Climate, war and capital are coalescing to create a tipping point for the reinsurance market

According to Howden’s Reinsurance Market Report, heightened volatility caused by various aspects of the current risk landscape has led the market to harden in several areas to a degree not seen since 2006.

With unexpected losses from Ukraine coming fast on the heels of COVID-19, and reported claims to date for the former only representing a fraction of ultimate loss projections, reinsurers’ exposure to loss aggregation in the modern risk landscape has contributed to the transitioning reinsurance cycle in 2022.

Climate, war and capital are coalescing to create a tipping point for the reinsurance market. Pressures are particularly acute in the property-catastrophe space, says Howden, where reduced capital inflows, rising inflation, and a succession of expensive climate change-related secondary peril losses have strengthened reinsurers’ resolve to demand higher returns.

The property-catastrophe market is currently in the eye of a price, risk, and supply chain storm.
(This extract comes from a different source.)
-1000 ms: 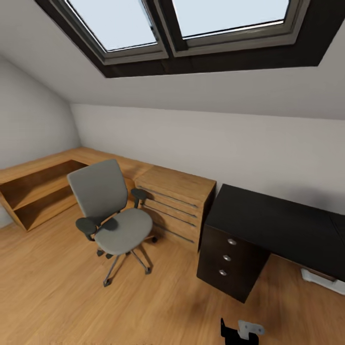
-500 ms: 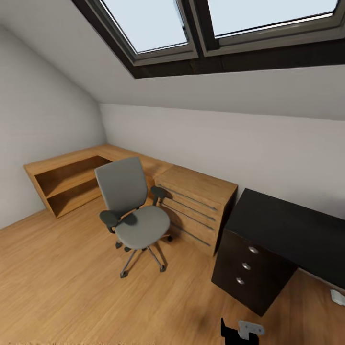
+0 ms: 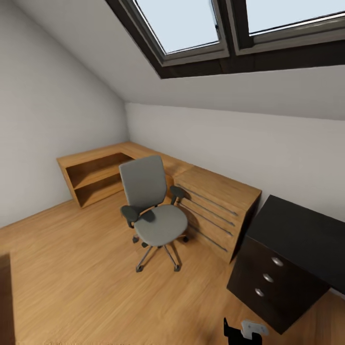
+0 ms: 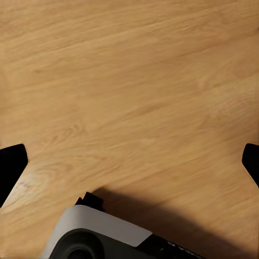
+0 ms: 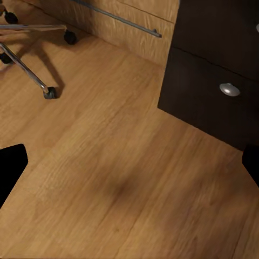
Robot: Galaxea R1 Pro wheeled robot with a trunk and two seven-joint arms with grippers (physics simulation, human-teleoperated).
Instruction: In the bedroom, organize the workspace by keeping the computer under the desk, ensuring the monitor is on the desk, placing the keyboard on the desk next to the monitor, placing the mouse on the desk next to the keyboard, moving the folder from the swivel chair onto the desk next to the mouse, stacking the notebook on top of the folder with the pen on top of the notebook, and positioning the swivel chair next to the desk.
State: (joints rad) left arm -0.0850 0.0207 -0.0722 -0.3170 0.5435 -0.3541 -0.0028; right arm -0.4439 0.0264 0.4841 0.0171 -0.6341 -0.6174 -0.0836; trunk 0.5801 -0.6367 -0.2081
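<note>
The swivel chair (image 3: 152, 206), grey with black armrests and a chrome star base, stands on the wood floor in front of the oak drawers; its seat is bare. To its right is the desk (image 3: 306, 235), a black top over a black drawer unit (image 3: 268, 278). My left gripper (image 4: 129, 162) is open over bare floor. My right gripper (image 5: 129, 164) is open above the floor, with a chair castor (image 5: 49, 93) and the black drawer unit (image 5: 216, 91) ahead of it. The computer, monitor, keyboard, mouse, folder, notebook and pen are out of view.
Low oak shelving (image 3: 93, 175) runs along the left wall into the corner, joining oak drawers (image 3: 215, 206) under the sloped ceiling and skylight (image 3: 191, 24). A dark edge (image 3: 5, 297) shows at the lower left. Open floor (image 3: 72, 278) lies in front of the chair.
The whole head view has slid to the right, so the camera has turned left. More of the left wall and shelving shows, less of the desk. Nothing in the room has moved.
</note>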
The environment of excess capital that persisted for most of the last decade has been replaced by a capacity crunch and increased demand. Pricing and risk appetites are responding accordingly.
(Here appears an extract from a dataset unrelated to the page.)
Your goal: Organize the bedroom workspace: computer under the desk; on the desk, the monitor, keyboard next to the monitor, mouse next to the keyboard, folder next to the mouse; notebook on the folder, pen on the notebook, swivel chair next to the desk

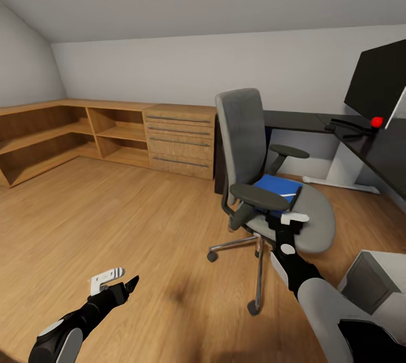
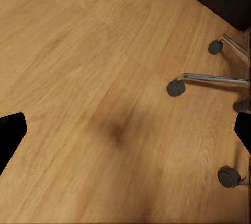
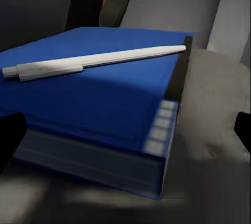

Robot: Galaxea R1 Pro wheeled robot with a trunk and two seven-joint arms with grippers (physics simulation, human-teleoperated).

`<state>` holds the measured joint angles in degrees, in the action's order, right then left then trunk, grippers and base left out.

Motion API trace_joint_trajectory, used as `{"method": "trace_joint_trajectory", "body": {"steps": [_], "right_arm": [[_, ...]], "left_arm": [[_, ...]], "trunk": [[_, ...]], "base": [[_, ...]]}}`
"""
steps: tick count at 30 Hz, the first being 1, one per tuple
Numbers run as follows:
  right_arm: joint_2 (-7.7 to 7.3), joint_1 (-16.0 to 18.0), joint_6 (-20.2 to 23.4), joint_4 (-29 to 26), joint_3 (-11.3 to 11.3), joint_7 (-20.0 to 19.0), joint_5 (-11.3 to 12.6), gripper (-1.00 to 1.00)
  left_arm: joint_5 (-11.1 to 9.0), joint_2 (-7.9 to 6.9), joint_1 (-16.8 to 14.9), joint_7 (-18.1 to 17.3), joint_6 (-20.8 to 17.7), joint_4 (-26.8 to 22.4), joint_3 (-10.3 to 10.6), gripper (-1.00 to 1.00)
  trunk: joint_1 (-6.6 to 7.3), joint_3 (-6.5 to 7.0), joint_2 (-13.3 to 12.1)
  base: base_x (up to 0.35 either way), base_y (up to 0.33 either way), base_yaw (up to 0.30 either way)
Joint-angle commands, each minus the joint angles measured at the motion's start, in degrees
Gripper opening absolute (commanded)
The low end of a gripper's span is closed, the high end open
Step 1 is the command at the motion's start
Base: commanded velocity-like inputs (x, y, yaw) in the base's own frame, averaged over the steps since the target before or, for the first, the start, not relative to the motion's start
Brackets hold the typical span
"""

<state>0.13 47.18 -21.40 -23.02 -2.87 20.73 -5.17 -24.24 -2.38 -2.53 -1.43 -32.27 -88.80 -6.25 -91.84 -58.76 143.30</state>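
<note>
there, along the right wall, the black desk (image 1: 361, 143) carrying the monitor (image 1: 378, 83), and before it the swivel chair (image 1: 248, 148) on the wood floor (image 1: 113, 222). on its grey seat, the blue folder (image 3: 99, 96) with the pen (image 3: 94, 61) lying across its cover. close over the folder, the right gripper (image 3: 125, 130) spread open and empty; low above the floor, the left gripper (image 2: 125, 125) likewise open, grasping nothing.

The floor (image 1: 113, 210) is smooth, satin-finished wood planks. The swivel chair (image 1: 265, 182) has matt grey cloth padding and a shiny chrome base. The folder (image 3: 99, 93) has a smooth matt blue cover; the pen (image 3: 94, 61) looks like matt white plastic.
</note>
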Motion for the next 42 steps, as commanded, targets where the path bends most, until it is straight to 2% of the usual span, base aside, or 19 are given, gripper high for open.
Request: {"method": "trace_joint_trajectory", "body": {"steps": [1, 34, 42], "right_arm": [[0.05, 0.04, -0.13, 0.08, -0.30, 0.10, -0.50, 1.00], [-0.39, 0.03, -0.22, 0.08, -0.47, -0.22, -0.19, 1.00], [-0.35, 0.03, -0.20, 0.13, -0.39, -0.25, -0.19, 1.00]], "left_arm": [[-0.20, 0.01, -0.02, -0.15, -0.34, -0.06, -0.11, 1.00], [-0.19, 0.01, -0.02, -0.15, -0.34, -0.06, -0.17, 1.00], [-0.19, -0.05, -0.02, -0.08, -0.34, -0.06, -0.17, 1.00]], "trunk": [[0.01, -0.02, 0.02], [0.01, 0.63, 0.02], [0.01, 0.63, 0.02]], "base": [[0.000, 0.000, -0.246], [0.000, 0.000, -0.255], [0.000, 0.000, -0.081]]}}
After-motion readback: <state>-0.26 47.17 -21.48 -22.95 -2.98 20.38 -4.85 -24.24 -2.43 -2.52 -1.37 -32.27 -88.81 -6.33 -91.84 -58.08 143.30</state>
Nonetheless, capital providers’ price expectations have shifted in line with structural changes to the loss environment, meaning that 2023’s reinsurance renewal cycle is likely to see further pricing pressures, irrespective of whether the wind blows this year or not.

It adds that differentiated capital market expertise is just one area where intermediary advice can help cedents secure the best and most cost-effective coverage available in the current environment.